Es ist einer der schwersten Unfälle in der Geschichte Ostholsteins. Ein vollbesetzter Reisebus kollidiert auf der L 58 bei Grömitz mit einem Rettungswagen, weil der Fahrer plötzlich in den Gegenverkehr steuert. In dem Bus befinden sich 38 Kinder und Jugendliche und 11 Betreuer. Sie waren auf dem Weg von den Karl-May-Spielen zurück in ihr Ferienlager. Ein lustiger Ausflug, der abrupt endet, denn Jonas K., einer der Betreuer stirbt bei dem Unfall. Der Busfahrer wurde heute vor dem Amtsgericht Oldenburg in Holstein zu einer Strafe von 4500 Euro verurteilt.

 

Der Busfahrer äußert sich zu den Vorwürfen

 

Der Angeklagte Busfahrer der Reisegruppe musste sich heute vor Gericht wegen fahrlässiger Tötung und fahrlässiger Körperverletzung verantworten.
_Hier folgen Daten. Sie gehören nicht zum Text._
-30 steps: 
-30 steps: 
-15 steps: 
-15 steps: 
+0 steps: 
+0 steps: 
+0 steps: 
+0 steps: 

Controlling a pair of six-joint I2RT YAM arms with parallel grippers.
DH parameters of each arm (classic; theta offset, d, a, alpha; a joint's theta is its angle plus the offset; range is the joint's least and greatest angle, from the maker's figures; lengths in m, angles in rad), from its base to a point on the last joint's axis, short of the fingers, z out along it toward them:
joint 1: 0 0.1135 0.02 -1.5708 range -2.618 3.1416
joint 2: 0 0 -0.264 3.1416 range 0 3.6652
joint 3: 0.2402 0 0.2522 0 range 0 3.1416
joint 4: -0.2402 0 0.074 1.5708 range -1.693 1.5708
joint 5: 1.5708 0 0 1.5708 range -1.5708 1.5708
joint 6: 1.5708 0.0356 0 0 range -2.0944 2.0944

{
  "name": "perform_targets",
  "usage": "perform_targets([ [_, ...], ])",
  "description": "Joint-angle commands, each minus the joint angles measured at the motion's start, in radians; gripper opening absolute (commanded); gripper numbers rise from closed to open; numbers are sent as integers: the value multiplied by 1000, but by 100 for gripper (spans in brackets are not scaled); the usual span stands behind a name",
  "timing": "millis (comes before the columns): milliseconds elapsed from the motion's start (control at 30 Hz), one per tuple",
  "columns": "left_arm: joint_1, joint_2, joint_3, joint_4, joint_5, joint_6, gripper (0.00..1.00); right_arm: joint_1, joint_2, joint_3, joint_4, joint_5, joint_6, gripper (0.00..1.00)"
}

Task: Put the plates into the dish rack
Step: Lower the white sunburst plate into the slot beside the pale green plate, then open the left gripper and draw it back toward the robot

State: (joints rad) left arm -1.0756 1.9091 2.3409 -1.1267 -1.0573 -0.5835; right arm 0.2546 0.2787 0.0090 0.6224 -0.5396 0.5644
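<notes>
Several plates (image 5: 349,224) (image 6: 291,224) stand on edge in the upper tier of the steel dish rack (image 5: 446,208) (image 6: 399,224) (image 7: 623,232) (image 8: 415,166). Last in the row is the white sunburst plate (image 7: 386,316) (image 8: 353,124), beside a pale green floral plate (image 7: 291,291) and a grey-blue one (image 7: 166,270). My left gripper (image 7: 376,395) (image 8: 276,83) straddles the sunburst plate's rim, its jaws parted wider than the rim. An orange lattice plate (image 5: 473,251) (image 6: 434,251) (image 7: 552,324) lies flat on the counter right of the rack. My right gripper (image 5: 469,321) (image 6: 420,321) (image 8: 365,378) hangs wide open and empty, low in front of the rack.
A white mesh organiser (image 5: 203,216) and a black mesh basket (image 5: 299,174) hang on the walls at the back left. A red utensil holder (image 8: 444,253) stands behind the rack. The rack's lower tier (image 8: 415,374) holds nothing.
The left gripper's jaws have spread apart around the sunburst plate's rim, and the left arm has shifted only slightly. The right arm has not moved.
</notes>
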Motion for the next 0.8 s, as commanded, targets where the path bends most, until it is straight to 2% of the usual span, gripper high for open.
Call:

Dabei entschuldigte er sich bei den Eltern des Verstorbenen Jonas K. Die reagierten nur mit leichtem Kopfschütteln. Der Busfahrer sagte, er habe wegen eines vor ihm bremsenden Autos ebenfalls stark abgebremst und musste ausweichen. Durch einen Sachverständigen wird klar, hätte der Busfahrer nur 6 Meter vorher reagiert, hätte der Unfall mit einem Toten und 30 Verletzten verhindert werden können. Eine harte Erkenntnis auch für den Angeklagten. Er wird wegen fahrlässiger Tötung zu einer Geldstrafe von 4500 Euro verurteilt.

 

Der Fahrer befindet sich seit dem Unfall in psychologischer Behandlung  und auch er wird sicher noch lange brauchen um damit leben zu können, was im Juni 2018 passiert ist. Genauso wie die Eltern von Jonas K.